Keine Roten Kartoffeln für Sie!

Auch keine Garnelen, in Wisconsin.* (Seriously! See page 3, line 9, and lines 14-15, in the bill) From the Milwaukee Journal Sentinel:

Under [the] bill, food stamp recipients could not use the program to buy crab, lobster, shrimp or other shellfish. Additionally, they would have to use two-thirds of their benefits on beef, pork, chicken, produce or foods that qualify for the federal Women, Infants and Children nutrition program. The remainder could be used on foods already allowed under the food stamps program, other than shellfish.

The bill passed the Assembly, and is now on the way to the state Senate.[1]

Here is the text of Assembly Bill 177.

I must confess I find the restriction on shrimp a bit odd, given the fact that the price of farmed shrimp relative to ground beef has fallen drastically over the past 17 years. (Only partly because ground beef prices have risen over 200% since 2009M11, according to the BLS.) In fact, aside from the command-and-control nature of the law, the choice seems a bit ethnocentric. (Hamburger chop suey doesn’t strike me as an appealing low cost meal…)

Implementation of the monitoring required for the new restrictions is estimated to cost several million dollars.[2]

* No red potatoes for you!
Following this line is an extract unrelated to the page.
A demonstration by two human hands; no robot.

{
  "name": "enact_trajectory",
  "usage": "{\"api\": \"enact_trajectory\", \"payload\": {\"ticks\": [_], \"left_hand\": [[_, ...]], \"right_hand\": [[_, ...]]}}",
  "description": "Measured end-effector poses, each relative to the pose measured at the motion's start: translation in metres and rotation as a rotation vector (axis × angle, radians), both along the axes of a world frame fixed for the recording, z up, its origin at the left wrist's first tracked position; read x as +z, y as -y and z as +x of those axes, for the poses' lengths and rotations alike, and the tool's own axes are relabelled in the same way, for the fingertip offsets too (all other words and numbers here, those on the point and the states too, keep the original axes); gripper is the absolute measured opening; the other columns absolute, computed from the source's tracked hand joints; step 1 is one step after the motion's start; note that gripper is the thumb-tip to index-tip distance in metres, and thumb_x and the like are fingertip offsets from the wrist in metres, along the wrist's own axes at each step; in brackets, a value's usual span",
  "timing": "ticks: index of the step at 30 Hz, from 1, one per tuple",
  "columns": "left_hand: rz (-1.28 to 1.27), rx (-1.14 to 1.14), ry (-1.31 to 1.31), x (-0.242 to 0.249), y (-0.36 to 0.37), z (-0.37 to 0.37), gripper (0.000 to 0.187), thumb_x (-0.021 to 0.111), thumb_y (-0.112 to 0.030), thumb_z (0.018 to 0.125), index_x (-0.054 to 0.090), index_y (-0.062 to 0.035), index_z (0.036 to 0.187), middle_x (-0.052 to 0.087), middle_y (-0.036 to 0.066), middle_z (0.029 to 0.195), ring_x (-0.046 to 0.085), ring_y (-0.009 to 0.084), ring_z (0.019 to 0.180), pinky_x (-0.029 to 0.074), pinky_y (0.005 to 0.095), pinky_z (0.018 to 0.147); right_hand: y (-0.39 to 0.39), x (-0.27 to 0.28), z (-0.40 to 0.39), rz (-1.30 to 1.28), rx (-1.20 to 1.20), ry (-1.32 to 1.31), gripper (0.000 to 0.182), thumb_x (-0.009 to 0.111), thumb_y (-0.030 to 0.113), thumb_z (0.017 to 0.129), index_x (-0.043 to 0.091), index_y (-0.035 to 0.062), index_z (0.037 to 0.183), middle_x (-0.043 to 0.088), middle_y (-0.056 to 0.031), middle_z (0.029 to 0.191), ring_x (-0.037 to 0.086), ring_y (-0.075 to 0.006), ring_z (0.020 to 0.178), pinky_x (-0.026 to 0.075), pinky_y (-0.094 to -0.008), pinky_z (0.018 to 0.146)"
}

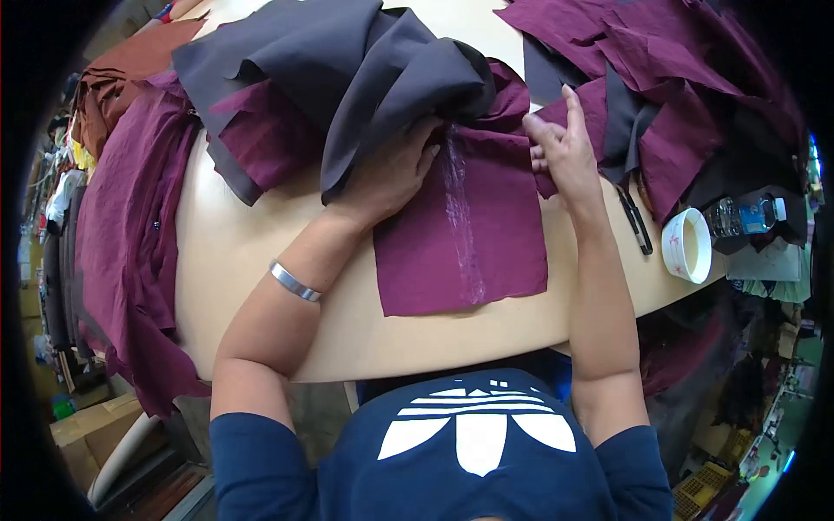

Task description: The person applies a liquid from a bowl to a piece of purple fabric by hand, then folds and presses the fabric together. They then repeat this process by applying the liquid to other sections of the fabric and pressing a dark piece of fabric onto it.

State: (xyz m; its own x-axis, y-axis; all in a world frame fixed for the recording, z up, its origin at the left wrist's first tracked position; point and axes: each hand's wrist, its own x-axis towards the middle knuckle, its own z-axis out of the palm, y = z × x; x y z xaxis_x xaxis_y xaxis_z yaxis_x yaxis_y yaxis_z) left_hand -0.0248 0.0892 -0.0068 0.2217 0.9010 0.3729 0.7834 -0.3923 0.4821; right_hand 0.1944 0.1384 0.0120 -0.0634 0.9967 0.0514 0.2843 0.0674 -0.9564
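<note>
A maroon fabric panel [508, 226] lies flat on the table before me, a shiny, whitish crinkled strip [458, 213] running down its middle. My left hand [395, 169] rests at the panel's upper left, fingers stretched towards the strip's top end and thumb apart. Grey fabric [391, 95] drapes over part of that hand, hiding some fingers. Just off the panel's upper right edge is my right hand [565, 143], its index finger raised and thumb spread, the other fingers curled. I see nothing held in it. Bunched maroon cloth joins the grey fabric above the panel.
Maroon and grey fabric pieces [669, 52] are heaped at the right back. A black pen [636, 221], a white bowl [686, 246] and a plastic bottle [743, 216] stand or lie at the right. Maroon cloth [130, 217] hangs over the table's left edge, near brown fabric [130, 78].
</note>
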Motion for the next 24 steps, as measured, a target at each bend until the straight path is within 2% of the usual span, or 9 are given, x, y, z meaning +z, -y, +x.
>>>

Also no shrimp, in Wisconsin.

14 thoughts on “Keine Roten Kartoffeln für Sie!

  1. Brett

    Implementation of the monitoring required for the new restrictions is estimated to cost several million dollars.

    Naturally. Of course, they might see it as a “spend money to make money” thing – if they make the constraints on SNAP usage so strict that few people can use it, then they can brag about how much money they’ve saved on the program, and use it as a rationale to cut its funding even more. Meanwhile, it’s popular with the suburban white racists outside Milwaukee who don’t like the idea of poor black people being able to eat on their dime.

    1. Sherparick

      And when they lose their jobs and apply for food stamps, they will blame it on Obama because they “don’t get the benefits black people get.” See idiot in South Carolina.

  2. Jay

    Save the enforcement costs for the government. 200% sales tax on items you don’t want them buying…. see the Berkeley tax on sugary drinks (except the high sugar espresso/latte drinks politicians are addicted to and the contributions/bribes from starbucks).

  3. genauer

    To add my German 2 cents to it:

    There are practically no red potatoes in Germany.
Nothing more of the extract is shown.